What you are asked to do — Write out each line below exactly as it appears.
───── Data below ─────
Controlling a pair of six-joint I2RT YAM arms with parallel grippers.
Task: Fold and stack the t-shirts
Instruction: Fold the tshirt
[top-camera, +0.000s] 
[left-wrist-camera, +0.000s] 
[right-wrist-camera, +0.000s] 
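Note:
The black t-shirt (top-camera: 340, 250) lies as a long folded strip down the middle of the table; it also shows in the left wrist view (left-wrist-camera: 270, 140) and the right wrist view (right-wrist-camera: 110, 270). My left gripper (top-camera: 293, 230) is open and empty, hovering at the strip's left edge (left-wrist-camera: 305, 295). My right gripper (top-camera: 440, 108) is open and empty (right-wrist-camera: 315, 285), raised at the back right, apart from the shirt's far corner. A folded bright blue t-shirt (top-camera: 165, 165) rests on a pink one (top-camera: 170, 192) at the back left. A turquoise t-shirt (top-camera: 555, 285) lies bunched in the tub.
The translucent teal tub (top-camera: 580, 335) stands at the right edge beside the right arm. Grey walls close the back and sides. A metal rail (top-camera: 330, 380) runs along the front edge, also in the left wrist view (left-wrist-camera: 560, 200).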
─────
Answer space —
Controlling a pair of six-joint I2RT YAM arms with parallel grippers.
Task: Fold and stack the t-shirts
Instruction: Fold the tshirt
[top-camera, +0.000s] 
[left-wrist-camera, +0.000s] 
[right-wrist-camera, +0.000s] 
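Note:
The black t-shirt (top-camera: 340, 250) lies as a long folded strip down the middle of the table; it also shows in the left wrist view (left-wrist-camera: 270, 140) and the right wrist view (right-wrist-camera: 110, 270). My left gripper (top-camera: 293, 230) is open and empty, hovering at the strip's left edge (left-wrist-camera: 305, 295). My right gripper (top-camera: 440, 108) is open and empty (right-wrist-camera: 315, 285), raised at the back right, apart from the shirt's far corner. A folded bright blue t-shirt (top-camera: 165, 165) rests on a pink one (top-camera: 170, 192) at the back left. A turquoise t-shirt (top-camera: 555, 285) lies bunched in the tub.
The translucent teal tub (top-camera: 580, 335) stands at the right edge beside the right arm. Grey walls close the back and sides. A metal rail (top-camera: 330, 380) runs along the front edge, also in the left wrist view (left-wrist-camera: 560, 200).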

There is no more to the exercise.